Égypte : le Caire dément une quelconque implication militaire en Libye

L’Égypte a une nouvelle fois démenti toute implication directe dans les récents bombardements de positions de milices islamistes en Libye. Le pays répondait aux accusations formulées, lundi, par des responsables américains anonymes cités par le « New York Times ».

Par
Mis à jour le 26 août 2014 à 20:05

Un chasseur F16 des Émirats Arabes Unis. © Angelo Cucca

Ce n’est pas la première fois que les autorités égyptiennes démentent une quelconque opération militaire en territoire libyen. Une semaine après les accusations formulées par les groupes islamistes armés visés par ces frappes aériennes, celles-ci ont été portées à leur tour dans le New York Time par des responsables américains restés anonymes.

"Je n’ai vu aucune déclaration officielle des États-Unis à ce sujet, il y a certaines rumeurs dans les médias mais, avec tout le respect que j’ai pour ces derniers, les informations des médias ne sont pas toujours crédibles et précises" a déclaré Sameh Choukri, le ministre égyptien des Affaires étrangères, mardi 26 août, devant la presse.

Gouvernement alternatif

Sameh Choukri s’exprimait au Caire, à l’occasion d’une visite de Mohamed Abdelaziz, son homologue de l’exécutif provisoire libyen, et d’Aguila Salah Issa, le président du Parlement libyen nouvellement élu. L’Égypte a donc profité de cette visite officielle pour renouveler son soutien au Parlement ainsi qu’à l’exécutif provisoire libyens.

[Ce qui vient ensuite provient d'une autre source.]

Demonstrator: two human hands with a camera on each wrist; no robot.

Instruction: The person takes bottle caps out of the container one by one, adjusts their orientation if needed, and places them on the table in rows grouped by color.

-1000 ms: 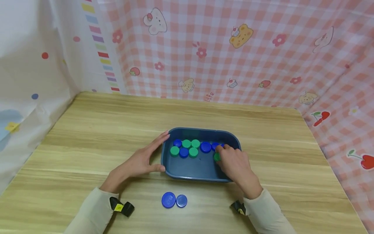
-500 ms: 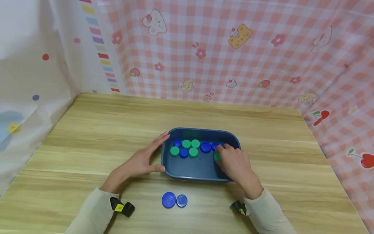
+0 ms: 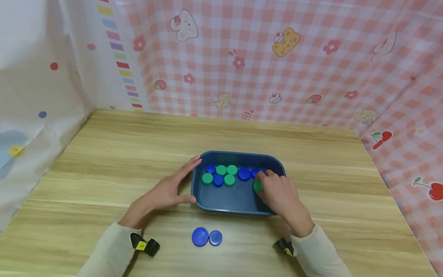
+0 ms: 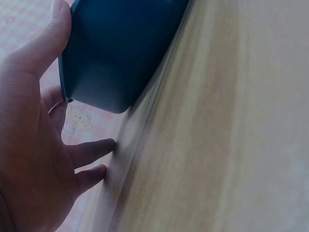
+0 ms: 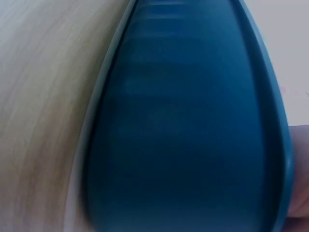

"Le soutien de l’Égypte va toujours à la légitimité, la légitimité représentée par le Parlement et le nouveau gouvernement qui va être formé", a précisé Sameh Choukri alors même que l’assemblée sortante libyenne, le Conseil général national (CGN) a chargé, lundi, un pro-islamiste de former un gouvernement alternatif

Les responsables américains ont également accusé les Émirats d’avoir mené des raids contre les combattants islamistes en Libye. Les Émirats n’ont, pour leur part, pas encore réagi à ces accusations.